In
the murky Northern world of spies, agents and informers,
the brutal slaying of Sinn Fein super spook Denis
Donaldson cannot be conveniently dismissed as a
mafia-style grudge killing.
It
would be all too easy to close the Donaldson file
as the tout who confessed, but got murdered by his
own before he could escape Ireland.
In
this respect, we would compare the Donaldson killing
to that of former INLA Chief of Staff Dominic 'Mad
Dog' McGlinchey, shot dead in similar mysterious
circumstances in Drogheda in February 1994.
Just
as McGlinchey had murdered his own kind to enforce
his rule over the INLA, Donaldson must have condemned
fellow republicans to capture or death by the security
forces or loyalists.
Sinn
Fein had nothing to gain and a lot to lose by sanctioning
Donaldson's death, and the finger of suspicion points
firmly in the direction of disgruntled republicans
rather than dissidents or mainstream elements.
But
there's a long-term question - who will benefit
most from Donaldson's horrific demise?

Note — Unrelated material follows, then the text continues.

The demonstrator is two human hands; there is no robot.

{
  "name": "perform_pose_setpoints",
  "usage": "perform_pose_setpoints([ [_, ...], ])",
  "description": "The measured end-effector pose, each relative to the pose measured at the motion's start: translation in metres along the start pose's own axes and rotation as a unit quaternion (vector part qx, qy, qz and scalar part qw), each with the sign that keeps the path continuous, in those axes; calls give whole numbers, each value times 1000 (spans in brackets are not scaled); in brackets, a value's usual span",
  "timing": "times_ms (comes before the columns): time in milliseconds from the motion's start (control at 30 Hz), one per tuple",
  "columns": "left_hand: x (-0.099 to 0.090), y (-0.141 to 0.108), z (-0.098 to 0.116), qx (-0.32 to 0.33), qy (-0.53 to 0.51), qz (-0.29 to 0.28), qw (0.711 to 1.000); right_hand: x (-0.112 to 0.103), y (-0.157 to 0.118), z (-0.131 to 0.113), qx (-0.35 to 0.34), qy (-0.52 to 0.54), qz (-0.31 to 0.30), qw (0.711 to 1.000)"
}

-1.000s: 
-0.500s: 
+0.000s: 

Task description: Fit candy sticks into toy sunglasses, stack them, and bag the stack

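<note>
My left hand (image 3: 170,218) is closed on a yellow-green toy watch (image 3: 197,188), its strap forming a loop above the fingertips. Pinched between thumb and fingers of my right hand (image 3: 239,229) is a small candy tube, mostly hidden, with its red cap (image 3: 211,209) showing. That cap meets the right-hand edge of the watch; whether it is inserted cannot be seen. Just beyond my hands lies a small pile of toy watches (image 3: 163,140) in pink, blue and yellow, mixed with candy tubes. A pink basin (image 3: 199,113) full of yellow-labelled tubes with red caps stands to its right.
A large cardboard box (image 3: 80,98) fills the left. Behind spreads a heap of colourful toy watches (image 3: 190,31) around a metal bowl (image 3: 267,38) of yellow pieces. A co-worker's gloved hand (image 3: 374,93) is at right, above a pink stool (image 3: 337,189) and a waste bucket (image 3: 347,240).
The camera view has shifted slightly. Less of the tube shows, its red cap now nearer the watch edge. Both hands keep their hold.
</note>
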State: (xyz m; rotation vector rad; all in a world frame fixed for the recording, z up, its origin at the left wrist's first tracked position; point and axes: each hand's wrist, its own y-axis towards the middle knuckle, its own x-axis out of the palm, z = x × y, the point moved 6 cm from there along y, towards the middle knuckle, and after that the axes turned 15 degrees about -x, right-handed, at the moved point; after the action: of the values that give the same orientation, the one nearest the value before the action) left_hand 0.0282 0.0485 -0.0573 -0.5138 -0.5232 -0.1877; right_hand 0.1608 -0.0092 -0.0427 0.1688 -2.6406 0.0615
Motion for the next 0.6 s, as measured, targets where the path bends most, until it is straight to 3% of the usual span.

Put in this
light, the faceless figures running the British
intelligence community begin to emerge from the
shadows.
Again,
was Donaldson sacrificed by his British handlers
because he knew too much; could he possibly identify
other agents within the republican movement, or
did he know the identities of informers who were
being transferred from mainstream republicanism
into the growing dissident movement?
How
many security forces personnel and former touts
have made lucrative book deals by writing 'kiss
and tell' accounts of their activities and experiences?
A
Donaldson blockbuster could have really blown the
lid on how deep British intelligence had infiltrated
the IRA and Sinn Fein.
The
historical clocks have to go back to 1916 to witness
Dublin Castle's extensive network of spies within
SF, the Irish Republican Brotherhood, Irish Citizens
Army and the Irish Volunteers. Is it any wonder
the Easter Rising was a flop?
Given
the number of Provo spies who have been unearthed
since the Good Friday Agreement, again the haunting
question returns to plague Sinn Fein - who is really
running the republican agenda, the Army Council
or British intelligence?
Was
Donaldson deliberately sacrificed to protect a 'deep
throat' informer even higher up in the republican
echelons? Does British intelligence even have a
direct line to the Army Council itself?
Unionists
have reacted with their usual scepticism about IRA
denials of involvement in Donaldson's killing. His
death has been a timely God send to dissident anti-Agreement
unionism, especially within the DUP's fundamentalist
faction.
But
was Donaldson deliberately murdered before the Blair
Ahern blueprint to ensure a 'No' reaction from hardline
Paisleyites?
Just
as the Maryfield Secretariat near Stormont was the
cross-border lynch pin of the '85 Anglo-Irish Agreement,
so the cross-border institutions set up by the '98
Belfast Accord would be a vital springboard to any
future joint authority of the North should the Assembly
fail.
The
London and Dublin governments learned one vital
lesson from the late 1980s. Tens of thousands of
Unionists tramped Northern streets for months with
Ulster Says No rallies.
They
formed various groups such as Ulster Clubs, Ulster
Resistance, United Unionist Action Committees, and
the Movement for Self-Determination.
They
embraced equal citizenship, devolution, integration
and even the idea of an independent Ulster - but
nothing even rattled Maryfield.
Establishing
cross-border bodies was the swot to take the sting
out the tale of unionist and loyalist wasps.
Donaldson's
death may have thrown cold water on the long-term
success of a voluntary coalition, shadow assembly
or even a power-sharing Executive involving Paisley
and Sinn Fein.
But
his murder has ensured in the event of the Assembly
falling, the cross-border bodies based in Armagh
will go from strength to strength.
As
Donaldson lay dying in a bleak Donegal cottage,
did he have time to ponder if he was merely the
victim of a vendetta, or the sacrificial pawn in
a much larger political chess game controlled by
British intelligence?
Another
prickly question which must be finally answered
by 24 November is whether the DUP can actually create
an Executive within the Blair and Ahern time frame
otherwise thousands of pounds of MLAs' salaries
and expenses will be permanently axed along with
the Assembly itself.
In
this respect, the two premiers have a moral imperative
to do whatever they can to support the modernising
wing of the DUP reaching an agreement with the republican
movement.
The
hard reality which DUP modernisers must face is
that to preserve the Union after 24 November, they
must form a United Unionist Coalition in the Assembly
with the UUP.
The
modernising wing could probably count on the support
of about half of the DUP's 32 MLAs, which along
with the UUP's 24, David Ervine of the Progressive
Unionists and possibly Newry and Armagh Independent
Unionist Paul Berry would give the UUC a considerable
power block of more than 40 MLAs enough to
outvote hardline fundamentalists who want no deals
with Sinn Fein.
In
the coming weeks, especially after the Assembly
is recalled on 15 May, all eyes will be focused
not so much on Ian Paisley, but on the speeches
and statements of his deputy Peter Robinson, who
could become First Minister in a UUC/Sinn Fein Executive
along with the republican movement's chief negotiator
Martin McGuinness as Deputy First Minister, with
Empey holding the crucial post of Finance Minister.